▸ **WHAT IS NEEDED**
Look for the line that has "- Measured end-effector" in the material below; please repeat it and every line after it, exactly, up to and including the line that has "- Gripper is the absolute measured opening", and nothing else.

▸ **COLLECTED DATA**
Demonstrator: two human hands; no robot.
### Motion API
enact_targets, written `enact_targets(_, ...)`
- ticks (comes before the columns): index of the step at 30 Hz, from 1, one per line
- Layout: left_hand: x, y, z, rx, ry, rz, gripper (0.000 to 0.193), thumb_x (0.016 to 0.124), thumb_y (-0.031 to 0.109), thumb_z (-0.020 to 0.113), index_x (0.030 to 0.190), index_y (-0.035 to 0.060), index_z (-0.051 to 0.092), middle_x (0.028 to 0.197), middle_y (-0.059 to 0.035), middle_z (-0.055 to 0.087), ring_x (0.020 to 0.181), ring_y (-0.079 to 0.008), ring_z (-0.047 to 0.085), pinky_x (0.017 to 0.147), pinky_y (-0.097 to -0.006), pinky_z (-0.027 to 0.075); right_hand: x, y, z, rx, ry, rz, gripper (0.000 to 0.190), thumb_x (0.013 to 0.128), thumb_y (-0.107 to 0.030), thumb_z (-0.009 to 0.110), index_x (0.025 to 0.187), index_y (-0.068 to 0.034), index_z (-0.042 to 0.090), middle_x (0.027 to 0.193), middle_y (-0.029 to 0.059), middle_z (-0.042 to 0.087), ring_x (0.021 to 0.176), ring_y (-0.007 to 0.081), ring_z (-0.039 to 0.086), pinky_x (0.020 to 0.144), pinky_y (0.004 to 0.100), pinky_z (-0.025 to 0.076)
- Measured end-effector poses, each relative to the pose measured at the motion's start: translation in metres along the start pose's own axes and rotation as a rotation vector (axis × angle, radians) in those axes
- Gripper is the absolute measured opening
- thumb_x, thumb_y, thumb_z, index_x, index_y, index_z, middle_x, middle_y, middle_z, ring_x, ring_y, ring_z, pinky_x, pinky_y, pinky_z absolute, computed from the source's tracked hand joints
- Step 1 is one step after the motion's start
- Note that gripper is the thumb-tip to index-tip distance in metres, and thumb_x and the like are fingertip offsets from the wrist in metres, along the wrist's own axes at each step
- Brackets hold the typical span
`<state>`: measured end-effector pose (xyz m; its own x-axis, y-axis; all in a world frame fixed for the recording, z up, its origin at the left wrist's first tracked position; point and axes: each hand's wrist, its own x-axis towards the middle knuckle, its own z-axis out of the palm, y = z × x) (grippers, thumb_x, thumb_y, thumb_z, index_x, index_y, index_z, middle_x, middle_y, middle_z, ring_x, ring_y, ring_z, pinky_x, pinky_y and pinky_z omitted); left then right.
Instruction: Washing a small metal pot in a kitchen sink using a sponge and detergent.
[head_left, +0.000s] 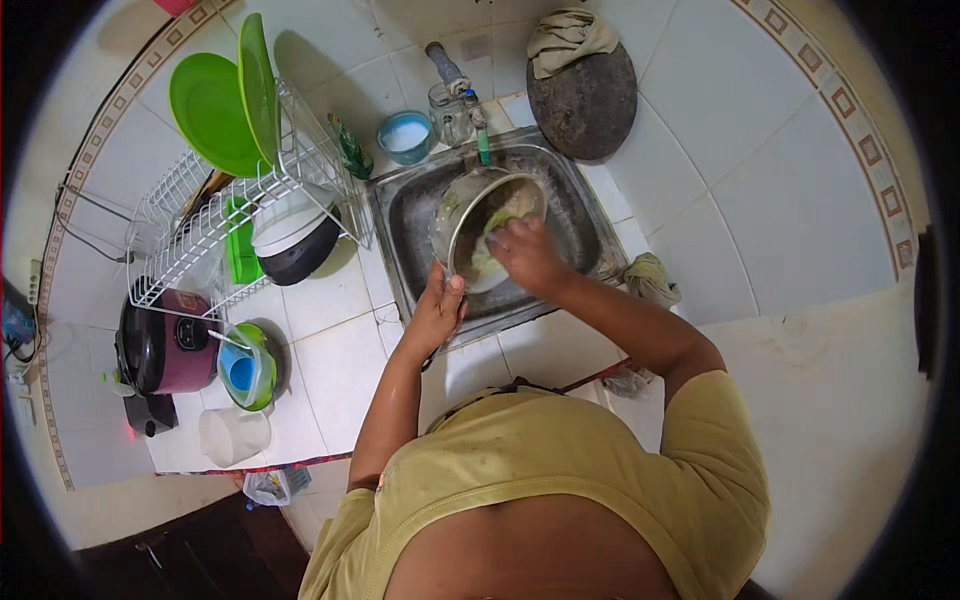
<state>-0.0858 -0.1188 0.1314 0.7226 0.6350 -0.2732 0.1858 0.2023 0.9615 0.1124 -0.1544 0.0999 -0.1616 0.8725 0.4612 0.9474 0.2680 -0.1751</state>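
Note:
A round metal pot (448, 212) is tilted over the steel sink (397, 259), its mouth turned toward me and to the right. My left hand (444, 306) grips its near rim, thumb up along the edge. My right hand (531, 259) reaches inside the pot, its fingers curled and blurred. Under those fingers is a pale green scrubber (496, 220), partly covered by the hand, so its exact kind is unclear. Whitish suds mark the pot's wall. Just behind the pot, the tap (478, 124) with a green end points down into the basin.
A blue tub with white contents (406, 136) and a glass mug (448, 112) stand behind the sink. A dark round board (583, 101) leans on the wall, draped with cloth (571, 36). Left are a wire dish rack (187, 262), green plates (210, 112) and a rice cooker (169, 337). A wrung cloth (651, 279) lies right.

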Motion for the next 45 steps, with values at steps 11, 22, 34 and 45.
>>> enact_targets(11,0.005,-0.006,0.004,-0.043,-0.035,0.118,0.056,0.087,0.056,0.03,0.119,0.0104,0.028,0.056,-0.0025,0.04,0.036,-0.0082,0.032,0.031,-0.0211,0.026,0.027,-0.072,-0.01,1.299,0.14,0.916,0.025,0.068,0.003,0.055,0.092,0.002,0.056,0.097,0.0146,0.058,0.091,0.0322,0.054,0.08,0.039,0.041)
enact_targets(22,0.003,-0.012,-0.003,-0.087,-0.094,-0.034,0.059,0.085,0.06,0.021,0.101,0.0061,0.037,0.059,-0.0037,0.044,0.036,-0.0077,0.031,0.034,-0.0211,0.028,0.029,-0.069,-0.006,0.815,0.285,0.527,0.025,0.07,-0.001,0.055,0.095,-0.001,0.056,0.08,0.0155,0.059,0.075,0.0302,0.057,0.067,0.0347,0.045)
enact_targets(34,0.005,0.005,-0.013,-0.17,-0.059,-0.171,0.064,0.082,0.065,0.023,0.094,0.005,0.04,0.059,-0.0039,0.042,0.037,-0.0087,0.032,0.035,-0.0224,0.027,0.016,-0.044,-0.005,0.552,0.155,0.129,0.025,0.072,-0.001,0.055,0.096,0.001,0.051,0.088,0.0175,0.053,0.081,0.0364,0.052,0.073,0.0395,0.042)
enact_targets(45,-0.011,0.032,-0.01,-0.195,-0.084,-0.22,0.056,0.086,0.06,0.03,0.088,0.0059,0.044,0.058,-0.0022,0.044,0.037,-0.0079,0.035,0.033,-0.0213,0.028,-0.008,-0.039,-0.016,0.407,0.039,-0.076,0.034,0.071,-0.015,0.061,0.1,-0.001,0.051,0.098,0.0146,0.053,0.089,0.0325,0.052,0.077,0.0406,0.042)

▸ **EXERCISE OUTPUT**
- Measured end-effector poses, each relative to the pose measured at the motion's start: translation in metres along the start pose's own axes and rotation as a rotation vector (axis × angle, radians) in those axes
- Gripper is the absolute measured opening

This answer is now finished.